Continuous values can be provided as colormap when plotting. Alternatively if a list of groups is provided, the datapoints will be coloured accordingly.

_images/map.png

Other plots

The expression values or gene set enrichment scores can be plotted as distributions using plot_distribution. Groups and membership table need to be provided. This function allows to plot on one (genes_up) or two levels (if genes_dw is also provided) for an easy comparison.

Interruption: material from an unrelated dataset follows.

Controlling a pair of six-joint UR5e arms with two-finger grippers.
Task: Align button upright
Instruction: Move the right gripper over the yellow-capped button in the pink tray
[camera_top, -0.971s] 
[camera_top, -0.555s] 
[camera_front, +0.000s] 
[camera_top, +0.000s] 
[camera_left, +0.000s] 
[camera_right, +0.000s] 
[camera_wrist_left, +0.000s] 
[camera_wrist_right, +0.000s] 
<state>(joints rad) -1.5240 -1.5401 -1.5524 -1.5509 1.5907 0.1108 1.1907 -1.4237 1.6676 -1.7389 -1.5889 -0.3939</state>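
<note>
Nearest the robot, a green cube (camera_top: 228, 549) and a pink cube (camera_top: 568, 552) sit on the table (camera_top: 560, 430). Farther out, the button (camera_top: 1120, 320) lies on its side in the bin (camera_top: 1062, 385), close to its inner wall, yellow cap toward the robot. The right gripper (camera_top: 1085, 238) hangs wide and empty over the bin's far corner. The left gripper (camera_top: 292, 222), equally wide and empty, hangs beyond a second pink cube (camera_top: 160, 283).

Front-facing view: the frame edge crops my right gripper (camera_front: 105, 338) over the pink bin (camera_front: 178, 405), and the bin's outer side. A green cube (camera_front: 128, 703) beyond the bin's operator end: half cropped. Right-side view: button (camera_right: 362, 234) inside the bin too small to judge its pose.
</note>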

from tapir.plotting import plot_distribution

plot_distribution(data, groups, membership,
  genes_up, genes_dw,
  save_file='./distribution.png')
_images/dist.png

Similarly, the median values can be plotted as a heatmap with plot_heatmap

from tapir.plotting import plot_heatmap

plot_heatmap(data, groups, membership, genes,
  clab='log$_2$(TPM+1)',
  save_file='./heatmap.png')
_images/heatmap.png

Labels and color map range can be customized to a degree. For the full list of available options and their use, see API.

References

Mann1947

Mann, H. B., Whitney, D. R. (1947). “On a Test of Whether one of Two Random Variables is Stochastically Larger than the Other”, Annals of Mathematical Statistics. 18 (1): 50–60.

Kruskal1952

Kruskal W. H., Wallis W. A. (1952). “Use of ranks in one-criterion variance analysis”, Journal of the American Statistical Association. 47 (260): 583–621.

Dunn1961

Dunn O. J. (1961). “Multiple Comparisons among Means”, Journal of the American Statistical Association, 56:293, 52-64.

Fisher1992

Fisher R. A. (1992). “Statistical Methods for Research Workers”, In: Kotz S., Johnson N.L. (eds) “Breakthroughs in Statistics”. Springer Series in Statistics (Perspectives in Statistics). Springer, New York, NY.

Pearson1900

Pearson, K. (1900). “On the criterion that a given system of deviations from the probable in the case of a correlated system of variables is such that it can be reasonably supposed to have arisen from random sampling”, The London, Edinburgh, and Dublin Philosophical Magazine and Journal of Science, 50(302), 157–175.